▶ [What is being asked] Please restate, word for word, the lines below that begin at the one with "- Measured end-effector" and end at the one with "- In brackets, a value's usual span". Leave out all other lines.
= = = =
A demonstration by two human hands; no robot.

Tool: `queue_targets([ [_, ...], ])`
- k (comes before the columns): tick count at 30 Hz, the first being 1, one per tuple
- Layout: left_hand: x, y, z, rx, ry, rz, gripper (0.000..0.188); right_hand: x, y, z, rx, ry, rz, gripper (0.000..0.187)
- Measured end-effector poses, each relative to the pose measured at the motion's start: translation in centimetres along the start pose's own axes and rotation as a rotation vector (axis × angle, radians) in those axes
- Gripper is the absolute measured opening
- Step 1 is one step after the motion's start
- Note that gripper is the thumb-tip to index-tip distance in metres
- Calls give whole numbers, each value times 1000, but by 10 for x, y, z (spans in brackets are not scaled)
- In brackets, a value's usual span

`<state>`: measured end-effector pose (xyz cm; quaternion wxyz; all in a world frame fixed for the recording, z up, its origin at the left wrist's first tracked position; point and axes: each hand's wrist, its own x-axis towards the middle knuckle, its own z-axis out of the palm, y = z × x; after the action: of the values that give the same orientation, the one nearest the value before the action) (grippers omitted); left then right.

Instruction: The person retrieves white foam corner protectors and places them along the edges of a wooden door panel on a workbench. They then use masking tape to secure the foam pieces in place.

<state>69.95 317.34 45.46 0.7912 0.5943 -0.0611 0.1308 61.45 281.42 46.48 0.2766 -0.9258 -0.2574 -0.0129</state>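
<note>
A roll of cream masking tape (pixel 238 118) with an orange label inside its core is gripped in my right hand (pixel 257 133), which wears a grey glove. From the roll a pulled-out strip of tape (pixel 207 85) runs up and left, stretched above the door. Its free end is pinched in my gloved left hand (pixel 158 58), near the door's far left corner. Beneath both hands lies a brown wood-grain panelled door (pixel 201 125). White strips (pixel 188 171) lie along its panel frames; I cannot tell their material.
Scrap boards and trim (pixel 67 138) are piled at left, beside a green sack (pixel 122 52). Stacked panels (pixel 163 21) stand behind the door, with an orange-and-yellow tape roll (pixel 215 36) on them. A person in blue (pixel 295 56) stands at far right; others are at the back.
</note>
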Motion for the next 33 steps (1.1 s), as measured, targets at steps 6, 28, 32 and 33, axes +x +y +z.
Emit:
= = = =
▶ [Solution for this task]
- Measured end-effector poses, each relative to the pose measured at the motion's start: translation in centimetres along the start pose's own axes and rotation as a rotation vector (axis × angle, radians) in those axes
- Gripper is the absolute measured opening
- Step 1 is one step after the motion's start
- Note that gripper is the thumb-tip to index-tip distance in metres
- Calls give whole numbers, each value times 1000, but by 10 for x, y, z (spans in brackets are not scaled)
- In brackets, a value's usual span

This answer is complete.